Tears on Tape is the eighth and final studio album by Finnish rock band HIM, released 26 April 2013 in Finland, 29 April 2013 in Europe, and on 30 April 2013 in the US and Canada.

Background 
At the beginning of 2011 HIM parted ways with Sire Records. In May the band began rehearsing songs for the full-length follow-up to 2010's Screamworks: Love in Theory and Practice. After a few months of rehearsals, the band's drummer, Mika Karppinen, began complaining of pain in his wrists. Medical examinations concluded that he had nerve damage in his hands and arms caused by repetitive stress. Karppinen was told by his doctors to stop drumming so that he would have time to heal. During this time the band's singer, Ville Valo, was said to have filled in on drums while working on new material. Subsequent treatments were successful and after about eight months the band was able to start rehearsing with Karppinen again.

Rehearsals began in northern summer of 2012 and in September the band entered Finnvox Studios in Helsinki, Finland to begin tracking for the new album with producer Hiili Hiilesmaa. This would be their fourth album recorded at the famed studio as well as their fourth with Hiilesmaa at the helm. During this time, live in-studio performances were recorded in both audio and video to be used as bonus tracks. This was the same session that produced the music video for their cover of the Ké song "Strange World", released on the compilation XX – Two Decades of Love Metal. In November 2012 Tim Palmer began mixing tracks in London and completed in early December.
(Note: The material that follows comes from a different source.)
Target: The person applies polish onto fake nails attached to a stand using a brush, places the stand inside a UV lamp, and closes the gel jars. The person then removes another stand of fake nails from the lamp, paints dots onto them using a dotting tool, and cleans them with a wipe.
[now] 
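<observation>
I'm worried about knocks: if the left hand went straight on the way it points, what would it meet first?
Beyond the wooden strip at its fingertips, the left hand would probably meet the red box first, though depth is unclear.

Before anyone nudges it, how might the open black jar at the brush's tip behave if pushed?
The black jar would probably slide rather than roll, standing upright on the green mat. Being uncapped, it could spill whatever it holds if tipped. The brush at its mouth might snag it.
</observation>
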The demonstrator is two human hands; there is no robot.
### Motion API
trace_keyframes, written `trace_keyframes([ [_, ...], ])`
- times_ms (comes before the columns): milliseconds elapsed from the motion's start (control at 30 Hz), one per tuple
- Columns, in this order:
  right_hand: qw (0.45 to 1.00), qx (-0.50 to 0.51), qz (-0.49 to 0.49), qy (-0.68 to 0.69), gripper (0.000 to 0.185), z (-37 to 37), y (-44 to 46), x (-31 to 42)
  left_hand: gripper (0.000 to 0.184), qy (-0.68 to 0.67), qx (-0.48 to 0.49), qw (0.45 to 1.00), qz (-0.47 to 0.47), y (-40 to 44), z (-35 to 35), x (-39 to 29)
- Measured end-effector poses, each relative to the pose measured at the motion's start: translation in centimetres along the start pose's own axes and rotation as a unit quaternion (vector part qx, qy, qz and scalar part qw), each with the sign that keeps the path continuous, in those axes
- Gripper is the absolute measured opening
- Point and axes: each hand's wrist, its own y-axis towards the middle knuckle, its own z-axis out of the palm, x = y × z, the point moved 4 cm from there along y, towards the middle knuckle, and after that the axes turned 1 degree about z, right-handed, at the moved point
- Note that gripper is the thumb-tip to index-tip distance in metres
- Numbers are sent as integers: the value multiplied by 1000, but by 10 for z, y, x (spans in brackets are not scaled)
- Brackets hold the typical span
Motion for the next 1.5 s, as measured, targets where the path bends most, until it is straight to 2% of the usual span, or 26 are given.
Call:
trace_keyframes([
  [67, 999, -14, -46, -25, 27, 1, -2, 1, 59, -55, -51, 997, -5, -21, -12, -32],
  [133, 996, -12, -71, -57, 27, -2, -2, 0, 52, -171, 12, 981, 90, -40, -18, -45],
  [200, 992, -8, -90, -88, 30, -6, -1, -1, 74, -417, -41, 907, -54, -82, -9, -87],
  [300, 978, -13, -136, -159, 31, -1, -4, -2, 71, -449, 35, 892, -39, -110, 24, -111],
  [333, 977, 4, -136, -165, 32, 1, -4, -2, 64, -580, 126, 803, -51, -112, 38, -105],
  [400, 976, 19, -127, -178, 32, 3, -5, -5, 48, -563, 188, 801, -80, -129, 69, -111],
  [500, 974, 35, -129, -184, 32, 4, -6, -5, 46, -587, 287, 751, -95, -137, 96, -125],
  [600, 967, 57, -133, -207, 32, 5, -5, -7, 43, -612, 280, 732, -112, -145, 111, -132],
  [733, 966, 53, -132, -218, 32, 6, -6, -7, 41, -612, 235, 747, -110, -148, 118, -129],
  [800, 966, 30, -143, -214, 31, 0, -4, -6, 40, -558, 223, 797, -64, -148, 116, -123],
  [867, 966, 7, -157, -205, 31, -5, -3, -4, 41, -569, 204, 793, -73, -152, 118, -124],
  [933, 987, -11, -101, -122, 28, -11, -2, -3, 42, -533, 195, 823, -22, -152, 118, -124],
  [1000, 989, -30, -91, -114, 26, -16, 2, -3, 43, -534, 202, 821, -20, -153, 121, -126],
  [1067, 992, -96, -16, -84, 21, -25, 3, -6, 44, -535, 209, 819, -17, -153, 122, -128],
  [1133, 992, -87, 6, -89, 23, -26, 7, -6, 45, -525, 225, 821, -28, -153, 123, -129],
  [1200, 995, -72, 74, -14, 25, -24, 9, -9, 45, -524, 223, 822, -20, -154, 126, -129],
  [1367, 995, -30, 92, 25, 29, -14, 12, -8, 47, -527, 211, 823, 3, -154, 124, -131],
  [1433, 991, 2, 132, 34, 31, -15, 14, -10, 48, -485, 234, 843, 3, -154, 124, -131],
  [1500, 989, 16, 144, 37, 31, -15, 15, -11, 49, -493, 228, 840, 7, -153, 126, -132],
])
Because the band had lacked a label the new album was paid for out of pocket, putting them in a unique position of owning all publishing rights to their music which allowed them to shop the album to various labels for distribution. In February 2013 it was announced that the new album would be licensed to three separate record companies, one for each market. Agreements were reached with Universal Records in Europe, Razor & Tie in the United States, and Cooking Vinyl's new rock imprint DoubleCross in the United Kingdom and Ireland. With this new strategy came the decision to release separate singles simultaneously to each market. The track "Into the Night" was chosen for the Finnish market, "All Lips Go Blue" for the UK and US, and "Tears on Tape" for the rest of Europe. Music videos were filmed for each single in late February to early March 2013.
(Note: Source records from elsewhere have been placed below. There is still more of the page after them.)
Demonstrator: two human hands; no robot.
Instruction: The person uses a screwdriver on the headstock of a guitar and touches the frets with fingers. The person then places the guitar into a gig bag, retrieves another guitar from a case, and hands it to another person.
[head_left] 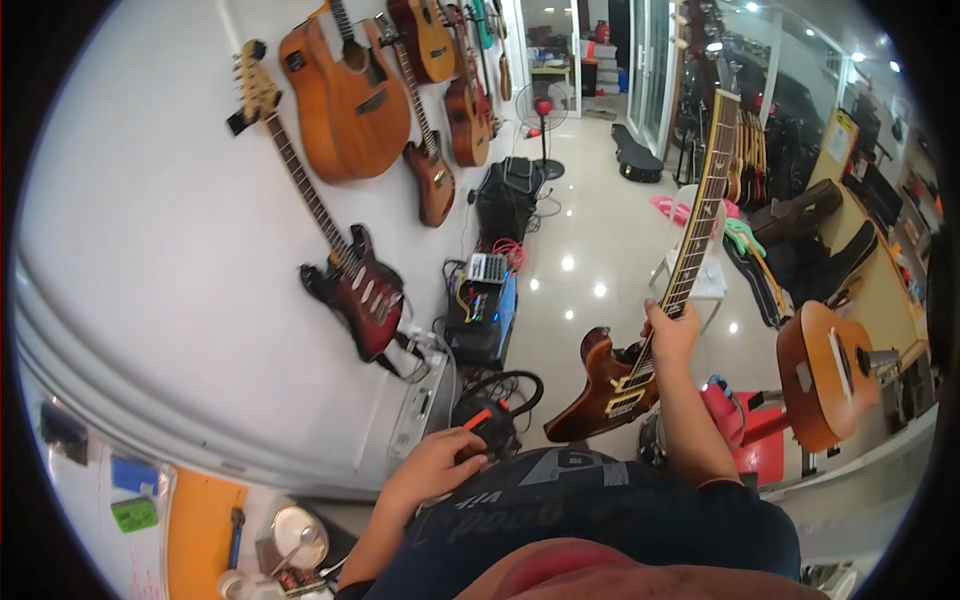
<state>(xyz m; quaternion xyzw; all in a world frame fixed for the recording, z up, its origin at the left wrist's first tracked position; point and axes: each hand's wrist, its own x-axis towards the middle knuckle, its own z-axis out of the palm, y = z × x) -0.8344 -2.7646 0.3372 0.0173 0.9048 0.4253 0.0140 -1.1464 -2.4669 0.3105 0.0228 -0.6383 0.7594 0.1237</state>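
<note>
My right hand (pixel 672 335) is wrapped round the neck of a brown sunburst electric guitar (pixel 592 392), close to where the neck meets the body. The guitar hangs tilted in front of me, its fretted neck (pixel 697 215) pointing up and away and its body low and to the left. Gold-coloured pickups show on its face. My left hand (pixel 440 465) is beside my dark shirt (pixel 570 485), fingers loosely bent and thumb apart, with nothing visible in it. Just beyond that hand stands a black and orange machine with a hose (pixel 492 425).
Several guitars hang on the left wall, the nearest a dark red electric guitar (pixel 365 300). An acoustic guitar (pixel 825 375) stands at the right by a red chair (pixel 762 440). A white chair (pixel 708 275), a guitar case (pixel 636 155) and a fan (pixel 543 110) are farther off.
</note>
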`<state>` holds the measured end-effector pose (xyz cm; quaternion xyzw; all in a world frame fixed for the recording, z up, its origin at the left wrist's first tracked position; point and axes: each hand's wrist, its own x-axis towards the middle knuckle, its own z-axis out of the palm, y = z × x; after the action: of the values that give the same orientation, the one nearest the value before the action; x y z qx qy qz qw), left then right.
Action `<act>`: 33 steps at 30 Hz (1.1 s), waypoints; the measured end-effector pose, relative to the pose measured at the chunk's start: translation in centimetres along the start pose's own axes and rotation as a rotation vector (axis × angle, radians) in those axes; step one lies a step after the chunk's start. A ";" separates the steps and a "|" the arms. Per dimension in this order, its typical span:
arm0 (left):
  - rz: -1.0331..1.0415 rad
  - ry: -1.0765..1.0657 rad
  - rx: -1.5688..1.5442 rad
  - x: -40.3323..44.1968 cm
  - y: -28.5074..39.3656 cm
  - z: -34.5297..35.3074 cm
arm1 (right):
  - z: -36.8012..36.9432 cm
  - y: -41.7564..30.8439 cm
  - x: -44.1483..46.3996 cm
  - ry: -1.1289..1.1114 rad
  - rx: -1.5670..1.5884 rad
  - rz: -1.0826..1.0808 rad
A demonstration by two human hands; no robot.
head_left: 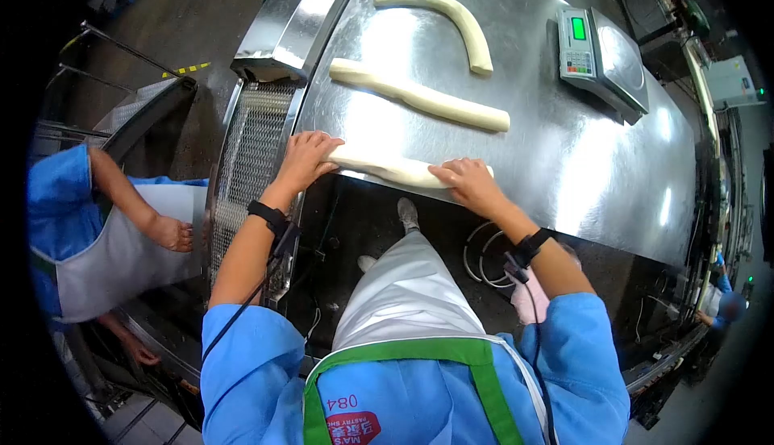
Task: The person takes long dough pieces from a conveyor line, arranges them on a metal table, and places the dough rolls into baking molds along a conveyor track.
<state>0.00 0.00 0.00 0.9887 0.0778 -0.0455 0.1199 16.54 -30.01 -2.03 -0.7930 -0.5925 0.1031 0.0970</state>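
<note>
A pale log of dough (387,166) lies along the front edge of the steel table (532,179). My left hand (308,160) wraps round its left end, beside the mesh conveyor. Near the other end, my right hand (469,182) grips the same log, fingers over the top. Farther back on the table rests a second, nearly straight dough log (419,97). Beyond that one, a third dough log (442,8) curves down to the right. Neither of my hands touches these two.
A digital scale (617,58) with a lit green display stands at the table's right. Along the left side runs a metal mesh conveyor belt (254,139). A co-worker in blue (68,219) stands left of the belt. Cables and a coiled hose (482,259) show below the table.
</note>
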 end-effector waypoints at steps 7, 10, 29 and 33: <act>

Tears on Tape is the first and only HIM release to include instrumental interludes.

Artwork and packaging 
The album's artwork, created by Daniel P. Carter, consists of a snake, circling the heartagram which is encased in a heptagram, or more specifically the Seal of Babalon. There are markings on the snake's back, a code in Malachim which when decoded says, "Tears on tape, I will follow into your heart sketching rain from afar. Tears on tape, she surrenders needle in arm while we dance into the storm," the chorus lyrics from the album's title track.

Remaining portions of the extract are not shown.